* What is expected: Look through the listing below, and wherever a line has the string "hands", pull it out.
━━━━━ Dataset records ━━━━━
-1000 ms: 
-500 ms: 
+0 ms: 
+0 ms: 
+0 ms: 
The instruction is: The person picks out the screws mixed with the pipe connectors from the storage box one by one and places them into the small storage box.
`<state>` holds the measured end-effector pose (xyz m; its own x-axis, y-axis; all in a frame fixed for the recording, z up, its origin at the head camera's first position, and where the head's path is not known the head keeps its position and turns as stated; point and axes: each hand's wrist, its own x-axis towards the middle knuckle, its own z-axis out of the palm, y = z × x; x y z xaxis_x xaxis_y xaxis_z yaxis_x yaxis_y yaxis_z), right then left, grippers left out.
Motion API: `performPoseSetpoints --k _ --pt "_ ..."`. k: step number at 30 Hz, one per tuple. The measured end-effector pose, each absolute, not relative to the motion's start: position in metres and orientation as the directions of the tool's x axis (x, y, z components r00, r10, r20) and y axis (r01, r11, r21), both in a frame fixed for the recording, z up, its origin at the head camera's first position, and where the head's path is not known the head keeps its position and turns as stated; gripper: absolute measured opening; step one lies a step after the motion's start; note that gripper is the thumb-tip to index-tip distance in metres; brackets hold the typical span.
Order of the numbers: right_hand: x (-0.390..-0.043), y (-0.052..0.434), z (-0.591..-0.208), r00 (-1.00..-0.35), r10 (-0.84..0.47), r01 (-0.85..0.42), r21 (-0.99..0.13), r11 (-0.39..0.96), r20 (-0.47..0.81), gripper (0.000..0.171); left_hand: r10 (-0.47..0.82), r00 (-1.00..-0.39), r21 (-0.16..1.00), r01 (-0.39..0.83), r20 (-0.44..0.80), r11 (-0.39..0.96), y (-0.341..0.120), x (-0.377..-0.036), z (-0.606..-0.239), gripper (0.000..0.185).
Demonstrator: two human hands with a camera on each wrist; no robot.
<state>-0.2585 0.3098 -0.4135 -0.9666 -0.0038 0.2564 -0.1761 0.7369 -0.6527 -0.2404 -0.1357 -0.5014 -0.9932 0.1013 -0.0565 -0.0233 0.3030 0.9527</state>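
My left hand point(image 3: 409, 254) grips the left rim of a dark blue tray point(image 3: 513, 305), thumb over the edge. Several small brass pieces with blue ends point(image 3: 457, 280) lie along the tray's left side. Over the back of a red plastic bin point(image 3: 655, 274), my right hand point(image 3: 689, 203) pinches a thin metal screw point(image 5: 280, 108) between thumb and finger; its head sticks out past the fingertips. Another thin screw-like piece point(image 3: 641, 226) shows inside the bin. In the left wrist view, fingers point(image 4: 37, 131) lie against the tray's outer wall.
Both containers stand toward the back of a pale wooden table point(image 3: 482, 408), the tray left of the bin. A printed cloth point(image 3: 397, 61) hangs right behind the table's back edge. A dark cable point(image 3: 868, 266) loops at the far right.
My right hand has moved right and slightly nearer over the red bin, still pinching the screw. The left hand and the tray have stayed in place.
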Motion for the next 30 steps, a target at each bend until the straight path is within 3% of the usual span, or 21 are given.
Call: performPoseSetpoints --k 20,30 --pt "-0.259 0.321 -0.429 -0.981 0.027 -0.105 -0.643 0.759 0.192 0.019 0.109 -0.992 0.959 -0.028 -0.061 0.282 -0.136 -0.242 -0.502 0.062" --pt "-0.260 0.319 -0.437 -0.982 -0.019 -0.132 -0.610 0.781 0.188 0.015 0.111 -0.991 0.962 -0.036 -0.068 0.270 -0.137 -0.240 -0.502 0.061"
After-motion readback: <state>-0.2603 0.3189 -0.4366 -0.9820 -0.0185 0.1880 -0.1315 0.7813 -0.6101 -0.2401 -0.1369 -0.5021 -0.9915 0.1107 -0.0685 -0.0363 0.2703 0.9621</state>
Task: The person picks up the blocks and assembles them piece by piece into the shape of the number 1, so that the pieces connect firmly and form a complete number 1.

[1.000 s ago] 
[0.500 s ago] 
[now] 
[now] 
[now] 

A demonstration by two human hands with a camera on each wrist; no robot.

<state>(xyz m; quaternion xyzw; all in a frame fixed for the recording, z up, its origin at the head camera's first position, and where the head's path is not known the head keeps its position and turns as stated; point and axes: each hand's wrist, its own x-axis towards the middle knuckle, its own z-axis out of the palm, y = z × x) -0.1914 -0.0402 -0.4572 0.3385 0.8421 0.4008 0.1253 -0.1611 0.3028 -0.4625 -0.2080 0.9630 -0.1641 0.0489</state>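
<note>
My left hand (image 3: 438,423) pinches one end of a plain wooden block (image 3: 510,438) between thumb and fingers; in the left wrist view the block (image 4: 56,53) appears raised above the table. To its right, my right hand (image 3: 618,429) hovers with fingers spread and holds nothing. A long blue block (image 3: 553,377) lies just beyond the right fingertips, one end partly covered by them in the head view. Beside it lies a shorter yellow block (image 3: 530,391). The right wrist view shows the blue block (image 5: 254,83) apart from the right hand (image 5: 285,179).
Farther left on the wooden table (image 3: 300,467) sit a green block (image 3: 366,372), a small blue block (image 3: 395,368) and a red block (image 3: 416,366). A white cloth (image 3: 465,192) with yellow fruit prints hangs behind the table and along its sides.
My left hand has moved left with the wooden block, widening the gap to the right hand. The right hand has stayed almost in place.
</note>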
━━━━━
* Exercise result:
Demonstrator: two human hands with a camera on each wrist; no robot.
A demonstration by two human hands with a camera on each wrist; no robot.

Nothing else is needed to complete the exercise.